Tout est matière à contentieux, les problèmes de famille, les relations de travail, les transactions. Cet exercice abusif du droit au juge, aboutit aujourd'hui à l'encombrement des rôles et au volume grandissant des affaires. La chancellerie s'échine, vaille que vaille, à résorber le phénomène en recourant à la multiplication des effectifs pour accélérer les rythmes d'évacuation et au système suranné des cadences pour contraindre les juges à régler, mensuellement, un nombre optimum de dossiers.
En vain et rien n'y fit, les tribunaux et les cours asphyxiés se voient au contraire infliger la malédiction de Sisyphe, personnage mythique de l'antiquité grecque, condamné par Zeus à faire pousser un rocher jusqu'au sommet d'une montagne, qui chaque fois lui roule entre les mains et l'oblige à descendre vers le bas.
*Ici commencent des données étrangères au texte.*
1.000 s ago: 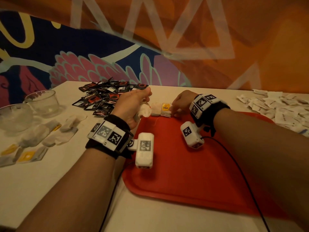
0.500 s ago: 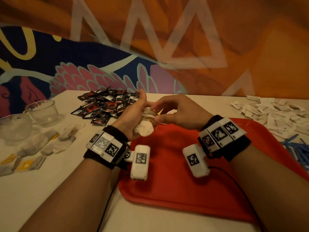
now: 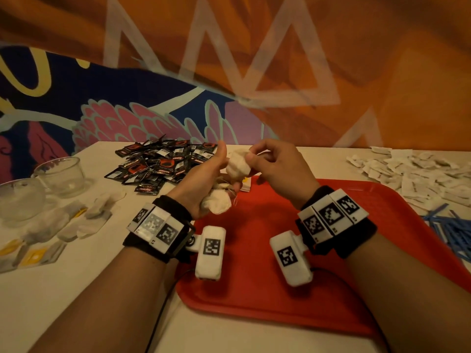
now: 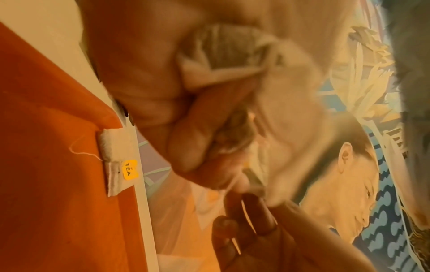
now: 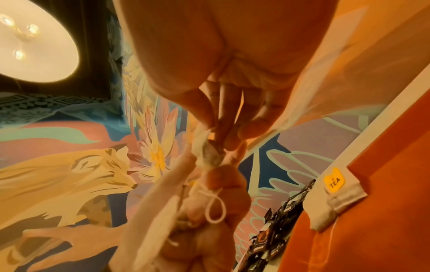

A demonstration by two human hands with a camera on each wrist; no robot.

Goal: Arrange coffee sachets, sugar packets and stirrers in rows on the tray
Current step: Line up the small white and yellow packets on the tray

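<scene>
Above the far left corner of the red tray (image 3: 254, 289), my left hand (image 3: 216, 169) grips a bunch of white tea bags (image 3: 216, 202). My right hand (image 3: 251, 155) pinches one tea bag (image 3: 238, 164) at the top of that bunch between thumb and fingertips; the right wrist view shows the pinched tea bag (image 5: 209, 152) with a looped string below it. One tea bag with a yellow TEA tag (image 4: 114, 162) lies flat on the tray's far edge; the same tagged tea bag (image 5: 332, 198) shows in the right wrist view. Black coffee sachets (image 3: 163, 164) are piled behind the left hand.
White sugar packets (image 3: 420, 174) are heaped at the far right, and blue stirrers (image 3: 451, 233) lie beside the tray's right edge. Two glass bowls (image 3: 61, 174) and loose tea bags (image 3: 63, 225) sit on the table at the left. A painted wall rises behind the table.
My right hand left the tea bag lying on the tray's far edge, came back to the left hand and now pinches another tea bag from the bunch. Both hands have risen slightly.
</scene>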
En vérité, les causes ne sont pas à rechercher dans l'importance du contentieux, mais plutôt dans de la législation dépassée, héritée du droit français. Régulièrement amendé, notre corpus de lois gagne à être revu dans l'imagination et l'intelligence pour s'adapter à l'air du temps.
En France, le toilettage est régulièrement effectué et des débats fructueux sont organisés autour des thèmes sensibles de la limitation des voies et délais de recours, la déjudiciarisation, la dépénalisation, la responsabilité du magistrat, la saisine du CNM par le citoyen et l'ouverture des audiences aux médias lourds pour permettre au citoyen de suivre directement les grands procès. Ces questions inédites suscitent, certes, des controverses, des polémiques et alimentent des chroniques, mais elles ont le mérite d'être soulevées, car elles ne manquent pas de pertinence.
Conclusion
En tout lieu et en tout temps, l'adversité des épreuves et la faiblesse des hommes confinent souvent à la critique de l'institution. Celle de la justice ne saurait échapper et faire exception. Si son thème ne cesse d'être récurrent, il n'est pas pour autant d'arrière-garde et tant mieux s'il mobilise encore. Car, comme l'écrivait un ancien professeur de droit, une République sombre dans l'anarchie lorsqu'elle n'est plus en mesure d'assurer ses fonctions de puissance publique, en particulier celle de la justice.